Now, there’s another exciting twist to all this. Experts are talking about AI-powered artillery that could save money and keep our environment healthy.

Back in September 2020, near Malmstrom Air Force Base, Airman 1st Class Jackson Ligon and Senior Airman Jonathan Marinaccio were on a mission. They were working on an intercontinental ballistic missile at a launch facility. But guess what? This very location is where they found those hazardous levels of potential cancer-causing stuff in the air.
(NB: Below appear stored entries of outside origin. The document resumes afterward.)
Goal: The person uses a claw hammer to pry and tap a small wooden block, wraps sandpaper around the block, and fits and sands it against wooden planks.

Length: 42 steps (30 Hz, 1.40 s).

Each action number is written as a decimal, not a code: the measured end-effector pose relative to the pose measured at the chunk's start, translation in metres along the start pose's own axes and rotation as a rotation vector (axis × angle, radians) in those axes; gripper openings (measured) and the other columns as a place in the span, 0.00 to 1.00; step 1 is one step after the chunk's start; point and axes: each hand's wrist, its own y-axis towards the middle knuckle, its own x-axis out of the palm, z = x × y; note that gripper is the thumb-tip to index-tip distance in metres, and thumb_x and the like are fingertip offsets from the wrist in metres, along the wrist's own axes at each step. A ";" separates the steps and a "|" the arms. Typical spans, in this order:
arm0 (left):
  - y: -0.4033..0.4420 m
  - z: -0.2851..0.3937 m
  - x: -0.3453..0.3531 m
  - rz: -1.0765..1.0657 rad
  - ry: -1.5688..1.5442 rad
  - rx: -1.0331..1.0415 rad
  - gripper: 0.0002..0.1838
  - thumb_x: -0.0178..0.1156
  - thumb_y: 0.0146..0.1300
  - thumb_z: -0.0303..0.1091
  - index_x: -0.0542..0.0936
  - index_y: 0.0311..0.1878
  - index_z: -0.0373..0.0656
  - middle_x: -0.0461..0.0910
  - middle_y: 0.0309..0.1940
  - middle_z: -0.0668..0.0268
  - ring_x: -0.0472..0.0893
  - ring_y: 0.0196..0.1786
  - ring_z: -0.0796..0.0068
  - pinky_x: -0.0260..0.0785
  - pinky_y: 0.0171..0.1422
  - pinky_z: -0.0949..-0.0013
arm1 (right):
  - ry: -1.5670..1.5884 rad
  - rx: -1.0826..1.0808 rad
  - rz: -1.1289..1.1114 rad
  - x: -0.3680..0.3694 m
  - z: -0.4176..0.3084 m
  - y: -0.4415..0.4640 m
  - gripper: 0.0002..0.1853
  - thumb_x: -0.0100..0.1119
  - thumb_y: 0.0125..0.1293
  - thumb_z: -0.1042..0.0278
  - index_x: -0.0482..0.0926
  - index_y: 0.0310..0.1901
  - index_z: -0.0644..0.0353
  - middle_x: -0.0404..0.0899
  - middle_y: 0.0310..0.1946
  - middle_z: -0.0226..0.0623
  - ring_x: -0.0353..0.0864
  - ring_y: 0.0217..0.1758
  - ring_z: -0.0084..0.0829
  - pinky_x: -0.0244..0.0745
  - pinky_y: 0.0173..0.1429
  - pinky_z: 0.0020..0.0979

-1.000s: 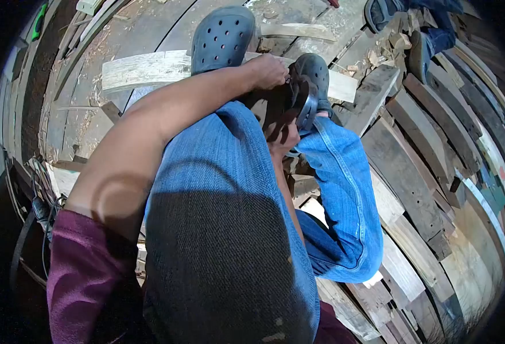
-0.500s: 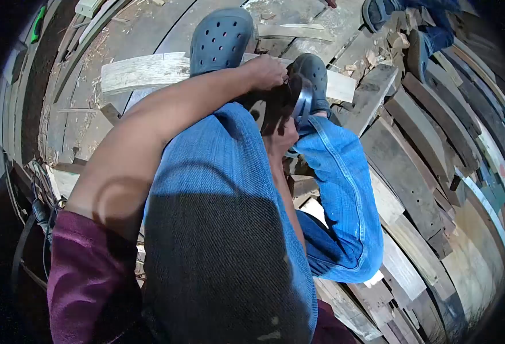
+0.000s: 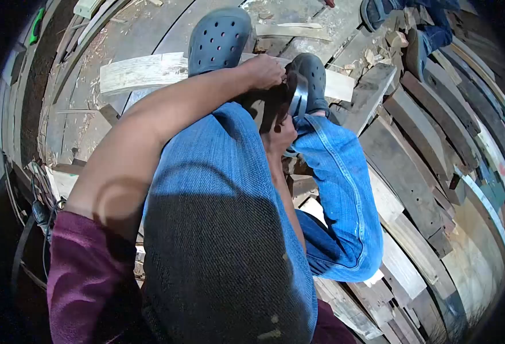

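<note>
My left hand (image 3: pixel 267 71) reaches over the denim-covered knee, its fingers closed at the upper end of a dark object with a shiny curved metal side (image 3: pixel 298 97). Lower down, my right hand (image 3: pixel 281 136) is wrapped round the near end of the same object, its forearm partly hidden by the leg. Shadow makes the object's exact shape hard to tell. Behind the hands a pale curved board (image 3: pixel 143 73) lies across the floor, passing under or behind the grey clogs (image 3: pixel 219 41).
Many wooden boards (image 3: pixel 399 172) are stacked on the right. Wood chips lie near another person's feet (image 3: pixel 418 54) at the upper right. Curved strips stand at the left, beside a green-handled item (image 3: pixel 37 26). Cables (image 3: pixel 41 212) hang at the lower left.
The shiny metal side has turned slightly and shifted a little left. Both hands keep nearly the same places and grip, and the whole view has drifted slightly.
</note>
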 end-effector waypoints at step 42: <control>0.002 -0.012 -0.059 -0.108 -0.358 -0.412 0.16 0.65 0.52 0.49 0.83 0.33 0.44 0.83 0.35 0.55 0.83 0.40 0.51 0.74 0.43 0.50 | 0.137 0.299 0.013 0.014 0.096 0.028 0.26 0.50 0.70 0.51 0.80 0.34 0.74 0.80 0.24 0.51 0.76 0.29 0.31 0.71 0.37 0.39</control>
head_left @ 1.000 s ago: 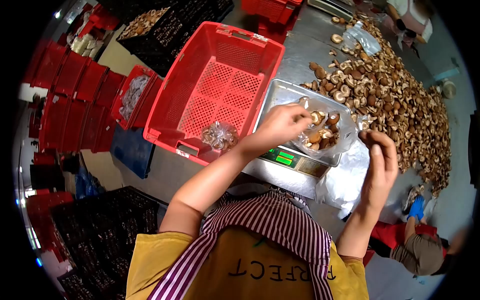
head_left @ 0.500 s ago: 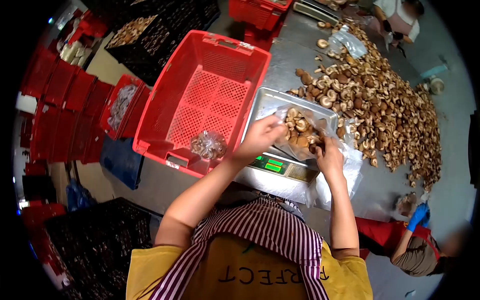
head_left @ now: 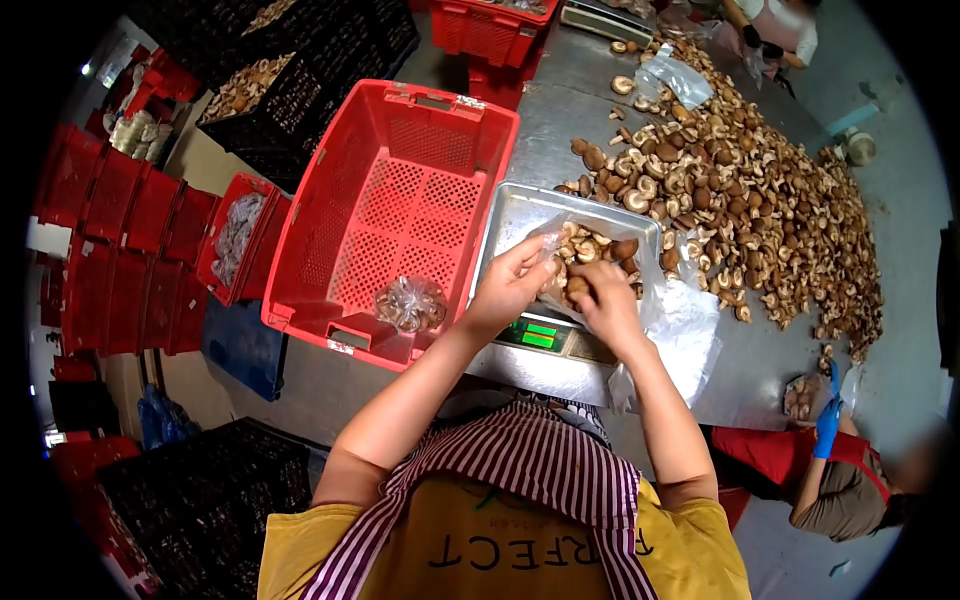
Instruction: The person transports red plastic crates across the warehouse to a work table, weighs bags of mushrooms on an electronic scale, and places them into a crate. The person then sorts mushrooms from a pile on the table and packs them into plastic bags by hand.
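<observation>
A clear plastic bag (head_left: 566, 222) of shiitake mushrooms (head_left: 588, 246) rests on the metal tray (head_left: 512, 212) of a scale (head_left: 545, 336) with a lit green display. My left hand (head_left: 508, 288) pinches the bag's left edge, thumb and fingers closed on the film. Over the bag's mouth, my right hand (head_left: 608, 305) has its fingers curled round a brown mushroom among the others. Its fingertips are partly hidden. Just right of the scale lie more clear bags (head_left: 685, 335).
Left of the scale stands a red crate (head_left: 290, 270) with one filled bag (head_left: 410, 304) inside. A large mushroom heap (head_left: 740, 200) covers the table's right side. A co-worker's blue-gloved hand (head_left: 828, 425) is at lower right; another person (head_left: 775, 30) is at the far end.
My right hand has moved from the bag's right edge in over the mushrooms, fingers curling among them. My left hand stays at the bag's left side. The view has shifted slightly.
</observation>
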Tool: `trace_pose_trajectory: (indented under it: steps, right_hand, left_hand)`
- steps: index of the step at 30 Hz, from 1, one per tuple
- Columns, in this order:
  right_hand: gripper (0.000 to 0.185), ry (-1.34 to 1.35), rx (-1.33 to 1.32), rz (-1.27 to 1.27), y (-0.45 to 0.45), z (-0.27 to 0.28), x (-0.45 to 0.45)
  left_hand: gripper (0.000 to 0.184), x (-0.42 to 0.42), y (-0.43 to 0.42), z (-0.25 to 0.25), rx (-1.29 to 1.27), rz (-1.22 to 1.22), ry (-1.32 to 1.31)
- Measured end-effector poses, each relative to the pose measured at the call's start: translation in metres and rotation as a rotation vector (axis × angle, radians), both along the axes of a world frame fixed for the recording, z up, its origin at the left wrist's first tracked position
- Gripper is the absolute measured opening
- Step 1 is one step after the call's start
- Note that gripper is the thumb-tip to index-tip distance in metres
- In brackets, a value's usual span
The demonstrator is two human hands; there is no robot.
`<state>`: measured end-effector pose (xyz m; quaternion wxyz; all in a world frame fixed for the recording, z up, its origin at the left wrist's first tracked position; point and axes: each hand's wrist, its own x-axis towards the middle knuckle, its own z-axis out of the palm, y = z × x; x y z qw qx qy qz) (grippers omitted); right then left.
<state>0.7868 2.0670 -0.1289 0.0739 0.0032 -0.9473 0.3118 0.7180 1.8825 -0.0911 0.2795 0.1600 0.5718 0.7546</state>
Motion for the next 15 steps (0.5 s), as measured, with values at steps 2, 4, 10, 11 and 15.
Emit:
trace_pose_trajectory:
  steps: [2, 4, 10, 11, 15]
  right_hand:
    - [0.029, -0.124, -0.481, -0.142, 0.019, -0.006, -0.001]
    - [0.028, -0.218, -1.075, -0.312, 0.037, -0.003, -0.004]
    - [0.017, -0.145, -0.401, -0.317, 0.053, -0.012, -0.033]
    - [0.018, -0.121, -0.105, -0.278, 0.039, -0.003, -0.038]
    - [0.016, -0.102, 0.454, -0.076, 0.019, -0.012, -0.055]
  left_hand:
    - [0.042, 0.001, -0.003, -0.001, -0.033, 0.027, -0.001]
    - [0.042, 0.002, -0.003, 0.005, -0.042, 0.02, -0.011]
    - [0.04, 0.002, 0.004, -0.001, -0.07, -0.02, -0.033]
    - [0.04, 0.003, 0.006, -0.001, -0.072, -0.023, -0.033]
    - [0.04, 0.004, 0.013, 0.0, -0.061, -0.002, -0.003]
So, the Air Force has decided to hit pause on two nuclear launch facilities until they figure out how to deal with this situation.

It’s a major step to protect the people who serve our country and work with these missiles. (U.S. Air Force Senior Airman Daniel Brosam via AP)

 

A B-52H Stratofortress taxis down the runway at Minot Air Force

Additionally, 300 surface swipe samples were collected from all of the Malmstrom AFB Launch Control Centers, and 279 of those results were undetectable.

19 of the 21 with detectable results fell below the federal law and regulation-established mitigation level.

Results from samples taken at the F.E. Warren Air Force Base in Wyoming and the Minot Air Force Base in North Dakota, which analyzed both air and surface tests, are still awaited.

Additionally, the outcomes of the completed ground- and water-sampling operations at all three bases have not yet been finalized.

After completion, the Defense Centers for Public Health and the U.S. Air Force School of Aerospace Medicine will be able to evaluate the findings to “guide a comprehensive and holistic response,” including upcoming recommendations.

North Dakota’s Minot Air Force Base’s runway. (Universal Pictures Group/HUM Images via Getty Images)

Types, symptoms, and available treatments for lung cancer

The Missile Community Cancer Study, conducted by the Air Force School of Aerospace Medicine, has released its preliminary findings.

The intercontinental ballistic missile nuclear alert mission is still in effect during the cleanup and mitigation, according to the Air Force Global Strike Command.

As the Missile Community Cancer Study progresses, Bussiere vowed to maintain transparency throughout the procedure and to keep the lines of communication open with Airmen, Guardians, their families, and all other stakeholders.

In the United States, PCBs were produced from 1929 until 1979, when they were outlawed. The greasy or waxy substance can linger in the atmosphere for a very long time.

Lieutenant General Thomas Bussiere

According to a briefing that revealed that at least nine current or former missileers had been diagnosed with non-Hodgkin lymphoma, The Associated Press claimed that multiple men and women had reported receiving cancer diagnoses at the Montana nuclear missile station.

On June 23, 2020, General Thomas Bussiere addresses the media in Vienna. (Getty Images/Thomas Kronsteiner))

The project was started by the Air Force School of Aerospace Medicine to look at cancers throughout the entire missile community and look for any potential disease clusters.

The school acknowledged that “time has passed” and that it now has “the responsibility to investigate any potential service-related risks to Airmen, Guardians, or their dependents’ health.” Although it claimed to have concluded a review of Malmstrom cancer concerns in 2001 showing no increased rates of non-Hodgkin lymphoma among missileers, the school acknowledged that “time has passed.”

According to information provided by the Torchlight Initiative, a grassroots organization of former missile launch officers and their families, there may be 100 additional cases of cancer overall.

Fox News contacted the Air Force Global Strike Command for comment, but they did not respond right away.

 

Fox News and Fox Business Digital correspondent Julia Musto works for the network.